Jonathan Fields (00:37:20) – So how do we do this dance of saying, okay, so like we have some role to play to help our kids feel like they matter Unconditional, but what about their peers? What about teachers? What about the academic society around them? What about the culture and the community and the neighborhoods they grow up in? These are the places where we don’t have agency and control, and yet they have a profound impact.

Jennifer Breheny Wallace (00:37:43) – So I asked the same question to Tim Kasser, who is one of the world’s leading researchers on how values, how our personal values impact our wellbeing and mental health. And I said to him, you know, my kids go to these competitive schools. I’m raising them in New York City, a competitive environment. You know what? Short of moving out and switching schools, what can I do? And I’ll tell you, he said, I don’t understand the premise of your question. I don’t buy it. If you knew your kid was drinking lead in their school water fountain, you would pull them out.

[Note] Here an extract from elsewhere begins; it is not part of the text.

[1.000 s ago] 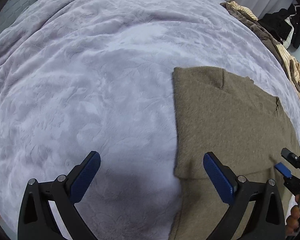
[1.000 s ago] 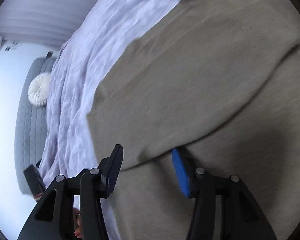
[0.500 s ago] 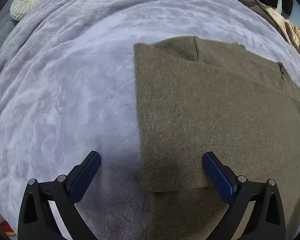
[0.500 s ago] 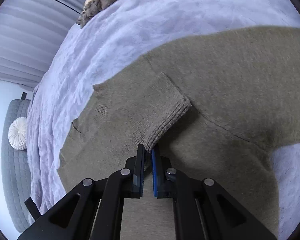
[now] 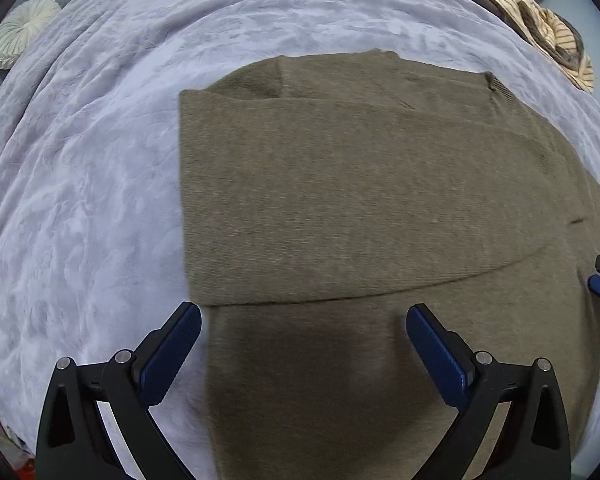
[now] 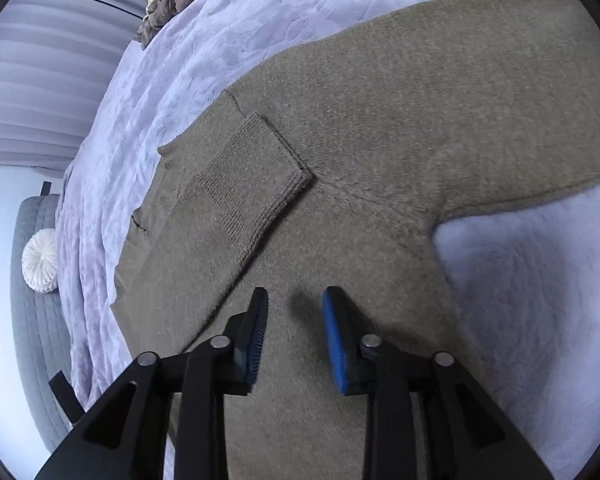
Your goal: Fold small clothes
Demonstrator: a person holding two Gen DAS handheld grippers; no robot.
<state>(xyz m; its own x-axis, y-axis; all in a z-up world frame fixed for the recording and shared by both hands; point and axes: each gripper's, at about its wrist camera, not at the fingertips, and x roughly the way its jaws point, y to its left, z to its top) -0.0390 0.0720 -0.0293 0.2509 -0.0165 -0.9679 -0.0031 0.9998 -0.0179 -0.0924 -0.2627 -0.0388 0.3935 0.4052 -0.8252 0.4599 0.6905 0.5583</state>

Jennifer Breheny Wallace (00:38:19) – You know that this environment is toxic, that it puts your kid at risk. And I don’t buy that. You don’t have agency. And so I got I was glad it wasn’t a zoom. It was on the phone and my neck got all red. And and then he there was silence. And then he filled in the silence very kindly. And he said, But if you are going to stay, if you are going to keep them in these environments, then you need to be very clear at home about your values. So what he taught me was that values, according to the research, operate like a zero sum game. So he uses the analogy of a pie. The more you are focused on what researchers call materialistic values, those are not just logos, but career success, achievement, those kind of external markers, popularity. The more you spend your time and energy chasing those external goals, the less time you have for the pieces of the pie that are intrinsic goals like being a good, caring neighbor or really being invested in personal growth.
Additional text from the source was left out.